忘れ物が多いなど身体的劣化はごく当たり前のことだから気にはならないが、時代の課題の問いかけに保守的になっていたりする所謂、時代に追いつけないということである。特にコロナ禍で、すべての分野で劇的に変化した。その変化を柔軟に読み取れないことの劣化である。変わっているのに昔を懐かしみ、昔のようにしようとする保守的劣化である。

コヘレトは、「昔は良かったと言うな」と格言を残している。そして、こうも言っている。「 今あるものは、すでにあったものである。後にあるものも、すでにあったものである。」とも言っている。その変化を柔軟に読み取れないことの劣化と言いながら矛盾するが、劇的変化の中にあるのだが、それは初めてのことではない。ここでことさら右往左往することは劣化である。

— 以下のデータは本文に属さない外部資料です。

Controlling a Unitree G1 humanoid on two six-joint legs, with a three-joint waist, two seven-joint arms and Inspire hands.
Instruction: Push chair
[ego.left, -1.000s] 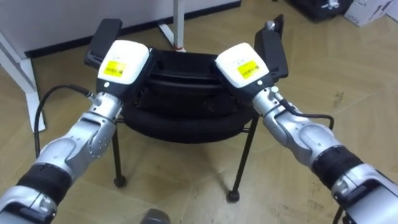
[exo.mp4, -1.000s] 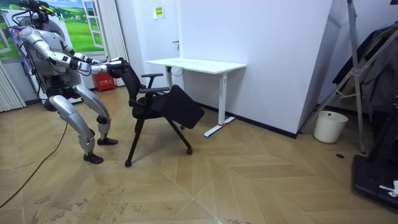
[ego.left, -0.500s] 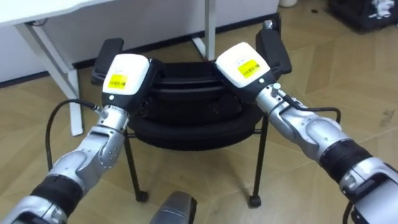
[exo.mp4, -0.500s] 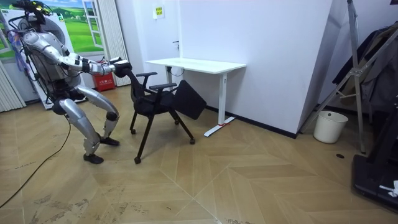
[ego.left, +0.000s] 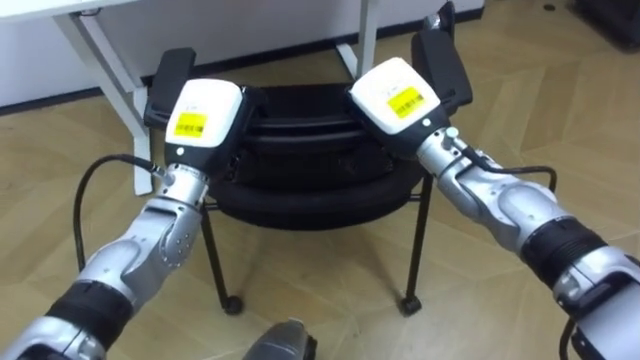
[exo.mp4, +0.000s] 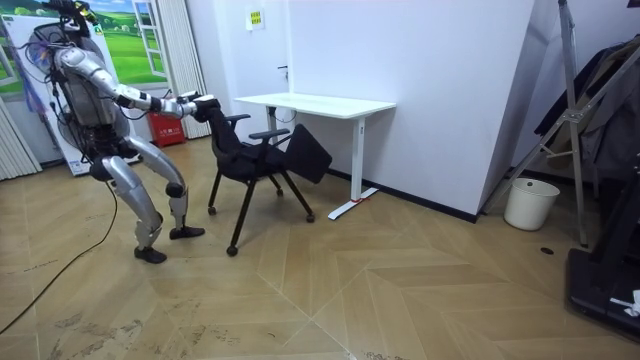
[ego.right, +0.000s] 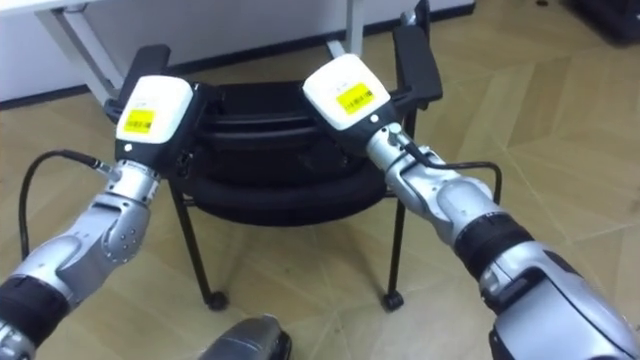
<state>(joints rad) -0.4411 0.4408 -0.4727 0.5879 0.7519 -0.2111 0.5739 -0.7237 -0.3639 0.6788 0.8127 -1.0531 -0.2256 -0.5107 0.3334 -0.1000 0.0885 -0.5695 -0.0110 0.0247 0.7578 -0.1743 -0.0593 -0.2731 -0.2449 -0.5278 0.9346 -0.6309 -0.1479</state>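
Observation:
A black office chair (ego.left: 300, 185) on castors stands right in front of me, its backrest towards me and its two armrests (ego.left: 170, 75) pointing away. My left hand (ego.left: 205, 115) lies on the top of the backrest at its left end, and my right hand (ego.left: 395, 95) lies on the right end. In the room view I stand mid-stride behind the chair (exo.mp4: 250, 160), arms stretched forward, with the chair close to the white desk (exo.mp4: 315, 103).
The desk's white legs (ego.left: 110, 70) rise just beyond the chair, and a white wall stands behind them. A white bin (exo.mp4: 525, 203) stands on the room view's right near a dark rack (exo.mp4: 600, 110). Wood floor lies open around the chair.
The chair has rolled away from me towards the desk and stands more upright. I have stepped forward after it, both hands still on its backrest.

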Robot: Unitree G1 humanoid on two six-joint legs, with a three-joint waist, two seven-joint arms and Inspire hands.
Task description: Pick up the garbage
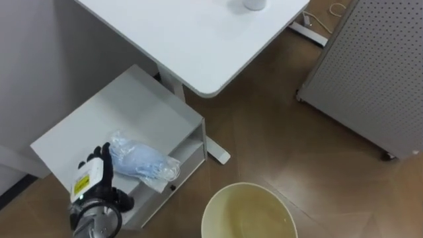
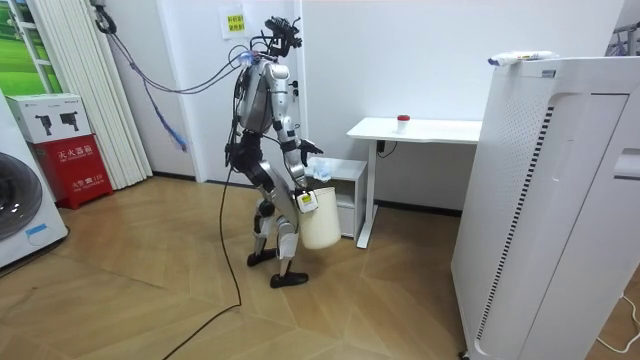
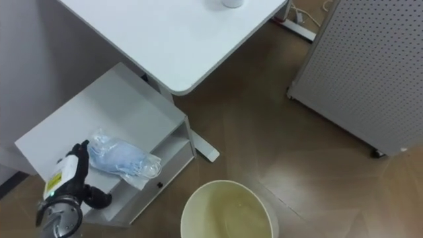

「 わたしは心をつくして知恵を知ろうとし、また地上に行われるわざを昼も夜も眠らずに窮めようとしたとき、 わたしは神のもろもろのわざを見たが、人は日の下に行われるわざを窮めることはできない。」ということである。窮めないことの柔軟さこそが心の、思考の劣化を防げるのではないだろうかと思う。「分からない」、これほど面白いものはない日々。映画「PERFECT DAYS」は、参考になる。一度、観てはいかが。癒されます。

大森日記)今年最後の「キリスト教講座」。久しぶりに集まり、クリスマスの詩編を学び、小さな祝会をする。)クリスマス礼拝、洗礼者もある。兄妹そろって2023年にイースターとクリスマスに洗礼。クリスチャン4代目。久しぶりに遠方から来られた。クリスマス・イブ礼拝、卒園生の保護者がたくさんきてくれた。クリスマス深夜礼拝1名だが聖夜に相応しい時間。一日の間にすべてが行われる。)残りの卒園生への手紙書き。)卒園生への手紙を書き終える。万歳。400枚。)会計処理の説明をし、今後について事務員に報告する。木)預かり保育は年末年始休みに入る。子どもの声が聞こえない寂しい一日。)主日準備。総会資料の準備を始める。休む暇がないのと本が読めない。